**The task**
There are pictures in the records below; leave them out and set down exactly the lines from the one holding "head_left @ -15" through the one holding "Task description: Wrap".

**Data**
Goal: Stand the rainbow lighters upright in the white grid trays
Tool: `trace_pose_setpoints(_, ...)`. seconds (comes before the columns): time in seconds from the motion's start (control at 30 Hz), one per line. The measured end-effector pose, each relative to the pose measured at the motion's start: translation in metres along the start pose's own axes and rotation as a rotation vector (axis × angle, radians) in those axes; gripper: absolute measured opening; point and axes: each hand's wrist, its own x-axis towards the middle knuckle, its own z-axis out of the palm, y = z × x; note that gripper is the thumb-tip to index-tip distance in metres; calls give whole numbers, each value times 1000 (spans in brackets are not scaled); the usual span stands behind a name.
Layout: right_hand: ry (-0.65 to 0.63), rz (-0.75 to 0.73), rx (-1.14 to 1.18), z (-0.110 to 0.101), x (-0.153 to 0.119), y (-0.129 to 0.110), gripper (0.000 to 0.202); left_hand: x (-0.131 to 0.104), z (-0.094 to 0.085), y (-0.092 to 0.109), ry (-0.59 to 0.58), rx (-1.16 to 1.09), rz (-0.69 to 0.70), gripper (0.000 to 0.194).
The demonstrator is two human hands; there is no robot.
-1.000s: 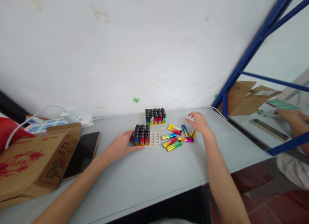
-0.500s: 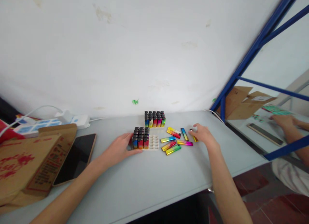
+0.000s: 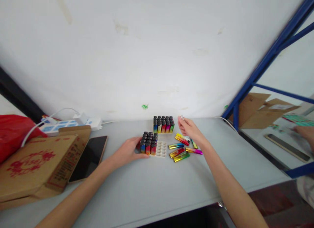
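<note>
My left hand (image 3: pixel 129 151) is closed around the left end of a white tray (image 3: pixel 161 149), its thumb along the front edge. Several black-topped lighters (image 3: pixel 148 143) stand upright in the tray's left part, while round sockets show bare on its right. Raised above the loose pile, my right hand (image 3: pixel 190 127) has its fingers closed on a lighter (image 3: pixel 182 117); only its metal tip shows. Below that hand, several shiny coloured lighters (image 3: pixel 181 156) lie scattered on the table. A second block of upright lighters (image 3: pixel 164 124) stands behind the tray.
To the left are a cardboard box (image 3: pixel 31 162), a dark tablet-like device (image 3: pixel 88 157), a white power strip (image 3: pixel 94 123) and a red bag (image 3: pixel 17 133). A blue metal frame (image 3: pixel 260 66) rises at the right. Beyond it, another person's hand (image 3: pixel 304 133) shows.
My right hand has lifted a lighter from the right side of the pile and carried it up and left. My left hand stays at the tray. The camera view has shifted slightly.
</note>
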Motion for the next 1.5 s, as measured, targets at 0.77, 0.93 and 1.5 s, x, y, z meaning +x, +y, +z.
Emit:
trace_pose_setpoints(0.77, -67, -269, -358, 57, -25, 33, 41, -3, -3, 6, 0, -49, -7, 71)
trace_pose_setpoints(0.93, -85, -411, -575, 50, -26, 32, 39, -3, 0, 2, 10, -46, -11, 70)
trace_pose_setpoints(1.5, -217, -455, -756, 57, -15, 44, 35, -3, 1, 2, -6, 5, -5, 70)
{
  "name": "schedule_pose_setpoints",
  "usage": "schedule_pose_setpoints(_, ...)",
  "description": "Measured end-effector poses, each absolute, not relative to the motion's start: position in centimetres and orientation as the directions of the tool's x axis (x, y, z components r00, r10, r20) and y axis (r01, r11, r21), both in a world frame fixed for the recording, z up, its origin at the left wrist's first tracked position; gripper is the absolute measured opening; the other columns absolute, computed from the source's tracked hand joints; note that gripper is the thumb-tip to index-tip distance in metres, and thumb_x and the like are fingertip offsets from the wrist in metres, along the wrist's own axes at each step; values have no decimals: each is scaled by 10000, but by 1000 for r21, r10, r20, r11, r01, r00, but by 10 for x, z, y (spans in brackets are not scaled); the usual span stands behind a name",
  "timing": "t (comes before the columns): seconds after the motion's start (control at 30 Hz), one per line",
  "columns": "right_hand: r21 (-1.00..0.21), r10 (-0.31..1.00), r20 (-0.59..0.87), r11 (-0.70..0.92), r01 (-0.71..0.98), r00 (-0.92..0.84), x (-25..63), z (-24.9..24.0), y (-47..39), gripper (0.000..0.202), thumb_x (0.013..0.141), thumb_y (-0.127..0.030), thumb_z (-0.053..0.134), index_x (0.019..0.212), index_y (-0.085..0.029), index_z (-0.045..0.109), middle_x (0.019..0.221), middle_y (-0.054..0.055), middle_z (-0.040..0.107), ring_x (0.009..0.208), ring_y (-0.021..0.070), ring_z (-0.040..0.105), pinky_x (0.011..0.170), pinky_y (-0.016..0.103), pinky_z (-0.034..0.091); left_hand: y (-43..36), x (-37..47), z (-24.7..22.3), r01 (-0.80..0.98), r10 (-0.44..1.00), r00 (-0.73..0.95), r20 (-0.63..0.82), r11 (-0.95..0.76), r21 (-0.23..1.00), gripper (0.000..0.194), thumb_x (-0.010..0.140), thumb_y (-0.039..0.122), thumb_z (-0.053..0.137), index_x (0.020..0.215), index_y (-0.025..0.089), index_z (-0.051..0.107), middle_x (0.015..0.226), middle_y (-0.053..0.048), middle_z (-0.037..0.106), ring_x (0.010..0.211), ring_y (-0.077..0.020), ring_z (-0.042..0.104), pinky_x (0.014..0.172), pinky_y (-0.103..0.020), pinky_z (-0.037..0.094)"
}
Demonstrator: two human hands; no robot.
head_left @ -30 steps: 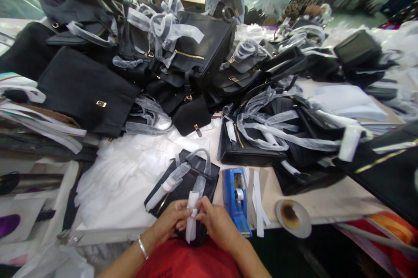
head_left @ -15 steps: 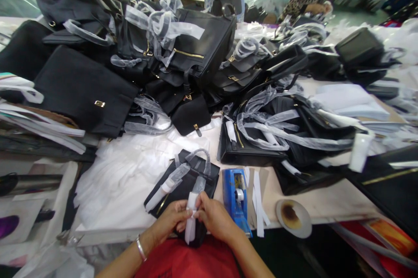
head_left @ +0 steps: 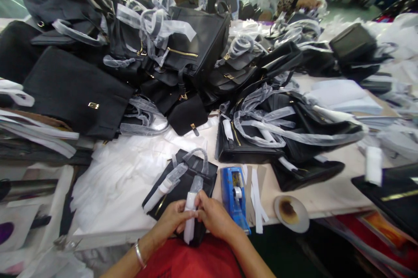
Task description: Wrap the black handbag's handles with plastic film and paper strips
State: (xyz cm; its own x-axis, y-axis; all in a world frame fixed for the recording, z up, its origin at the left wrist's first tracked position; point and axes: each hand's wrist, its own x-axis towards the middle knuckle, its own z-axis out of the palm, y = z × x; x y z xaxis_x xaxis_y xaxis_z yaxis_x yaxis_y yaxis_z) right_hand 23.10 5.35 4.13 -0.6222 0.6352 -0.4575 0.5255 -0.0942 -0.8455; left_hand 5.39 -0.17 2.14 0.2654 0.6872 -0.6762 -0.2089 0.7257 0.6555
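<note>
A small black bag (head_left: 183, 186) lies at the table's front edge, with clear film round its handle and straps. One strap carries a white wrap (head_left: 190, 225). My left hand (head_left: 179, 217) pinches this wrap from the left, a bangle on its wrist. From the right, my right hand (head_left: 207, 212) closes its fingers on the same wrap, touching the left fingertips. Another white-wrapped strap (head_left: 157, 197) rests on the bag's left side, untouched. The blue tape dispenser (head_left: 234, 195) stands just right of the bag.
Black bags (head_left: 78, 90) are piled across the back and left, others (head_left: 254, 138) at the right. White tissue (head_left: 111, 182) lies left of my hands. Paper strips (head_left: 257, 199) and a stained dish (head_left: 291, 213) sit at the right edge. Two people stand across the table.
The whole view has shifted slightly. Both hands stay on the white wrap, their fingers slightly moved. At the far right, a white-wrapped piece and black bag sit differently.
</note>
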Motion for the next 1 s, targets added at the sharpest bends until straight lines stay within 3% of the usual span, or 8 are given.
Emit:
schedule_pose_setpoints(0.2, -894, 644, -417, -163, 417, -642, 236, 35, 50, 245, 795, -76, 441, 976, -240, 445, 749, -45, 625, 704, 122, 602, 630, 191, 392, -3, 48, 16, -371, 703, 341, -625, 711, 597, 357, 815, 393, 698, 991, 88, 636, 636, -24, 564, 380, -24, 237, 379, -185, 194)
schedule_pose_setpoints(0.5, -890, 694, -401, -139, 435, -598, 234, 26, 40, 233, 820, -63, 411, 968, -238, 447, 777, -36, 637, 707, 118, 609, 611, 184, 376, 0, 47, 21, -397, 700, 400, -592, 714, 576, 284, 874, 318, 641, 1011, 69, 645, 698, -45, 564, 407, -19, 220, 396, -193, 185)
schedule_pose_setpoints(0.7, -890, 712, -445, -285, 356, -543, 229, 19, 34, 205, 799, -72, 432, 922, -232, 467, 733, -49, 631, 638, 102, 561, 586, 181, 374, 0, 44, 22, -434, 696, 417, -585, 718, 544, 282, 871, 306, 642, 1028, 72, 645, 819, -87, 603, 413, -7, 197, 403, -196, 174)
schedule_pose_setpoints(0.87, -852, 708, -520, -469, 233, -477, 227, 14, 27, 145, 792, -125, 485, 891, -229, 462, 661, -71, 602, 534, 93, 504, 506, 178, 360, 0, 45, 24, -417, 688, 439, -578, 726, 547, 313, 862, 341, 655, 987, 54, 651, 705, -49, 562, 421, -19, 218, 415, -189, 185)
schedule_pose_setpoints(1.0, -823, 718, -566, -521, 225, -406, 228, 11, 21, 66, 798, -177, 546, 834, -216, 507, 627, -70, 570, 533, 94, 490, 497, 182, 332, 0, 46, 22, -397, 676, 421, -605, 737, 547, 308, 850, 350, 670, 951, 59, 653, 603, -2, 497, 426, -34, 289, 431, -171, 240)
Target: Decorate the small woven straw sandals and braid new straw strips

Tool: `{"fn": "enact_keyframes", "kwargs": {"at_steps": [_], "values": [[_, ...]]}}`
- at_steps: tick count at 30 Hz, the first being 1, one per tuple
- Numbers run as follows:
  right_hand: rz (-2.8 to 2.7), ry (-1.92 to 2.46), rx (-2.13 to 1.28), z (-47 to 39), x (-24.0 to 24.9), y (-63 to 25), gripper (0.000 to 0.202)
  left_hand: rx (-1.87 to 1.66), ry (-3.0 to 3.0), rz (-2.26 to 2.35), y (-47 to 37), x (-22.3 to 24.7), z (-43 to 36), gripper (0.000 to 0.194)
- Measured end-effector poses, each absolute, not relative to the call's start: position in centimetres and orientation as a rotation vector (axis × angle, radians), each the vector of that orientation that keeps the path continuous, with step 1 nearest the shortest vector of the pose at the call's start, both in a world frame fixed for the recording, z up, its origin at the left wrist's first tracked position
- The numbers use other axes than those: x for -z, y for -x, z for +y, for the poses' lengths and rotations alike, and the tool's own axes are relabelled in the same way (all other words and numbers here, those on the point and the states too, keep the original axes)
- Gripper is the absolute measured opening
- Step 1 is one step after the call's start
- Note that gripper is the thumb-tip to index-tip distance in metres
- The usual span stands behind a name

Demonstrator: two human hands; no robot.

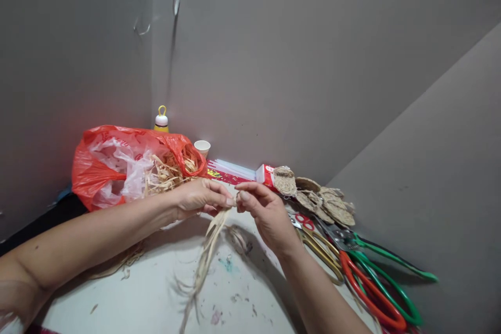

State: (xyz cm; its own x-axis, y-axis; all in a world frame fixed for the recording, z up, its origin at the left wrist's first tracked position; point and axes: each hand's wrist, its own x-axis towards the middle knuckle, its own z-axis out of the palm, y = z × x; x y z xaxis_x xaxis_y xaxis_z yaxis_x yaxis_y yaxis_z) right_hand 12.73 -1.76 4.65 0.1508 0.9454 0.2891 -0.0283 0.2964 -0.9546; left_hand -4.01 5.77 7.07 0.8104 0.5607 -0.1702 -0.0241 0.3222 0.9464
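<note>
Over the middle of the white table [156, 292], my left hand [201, 197] and my right hand [262, 211] meet almost fingertip to fingertip. Between the left thumb and fingers is pinched the upper end of a pale dried-fibre strand bundle [209, 250], whose loose ends hang down toward the table's near side. Thumb and forefinger of the right hand close on the short tip of the same bundle. The exact shape of that tip is mostly hidden by the fingers.
A red plastic bag [102, 167] with dried fibre strips [166, 169] stands at left, near a paper cup [202, 147] and a yellow bottle [161, 121]. To the right lie woven fibre pieces [332, 203], gold-handled scissors [323, 255], red-handled scissors [371, 292] and green-handled cutters [395, 258]. Grey walls enclose the back.
</note>
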Motion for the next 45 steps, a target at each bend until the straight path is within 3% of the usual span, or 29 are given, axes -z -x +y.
{"fn": "enact_keyframes", "kwargs": {"at_steps": [6,30,38,45], "values": [[-1.259,1.219,-0.912,-2.0,-4.8,-12.0,0.030,-0.517,-1.105,0.537,4.1,-7.2,6.1,0.021],[-1.093,1.141,-1.358,-2.5,-5.8,-11.5,0.024,-0.484,-1.116,0.521,4.0,-6.8,6.7,0.027],[-1.172,1.257,-1.218,-2.3,-5.2,-11.6,0.030,-0.495,-1.146,0.547,3.8,-7.1,6.2,0.027],[-1.137,1.233,-1.291,-2.5,-5.5,-11.4,0.030,-0.464,-1.150,0.536,3.9,-6.9,6.5,0.025]]}}
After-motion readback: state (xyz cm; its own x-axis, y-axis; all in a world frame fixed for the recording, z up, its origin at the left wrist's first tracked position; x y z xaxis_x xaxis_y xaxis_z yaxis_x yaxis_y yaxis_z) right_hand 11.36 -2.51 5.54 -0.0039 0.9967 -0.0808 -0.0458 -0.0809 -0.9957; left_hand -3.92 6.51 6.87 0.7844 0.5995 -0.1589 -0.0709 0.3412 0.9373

**Answer**
head_left @ -15 steps: 
head_left @ +0 steps: 
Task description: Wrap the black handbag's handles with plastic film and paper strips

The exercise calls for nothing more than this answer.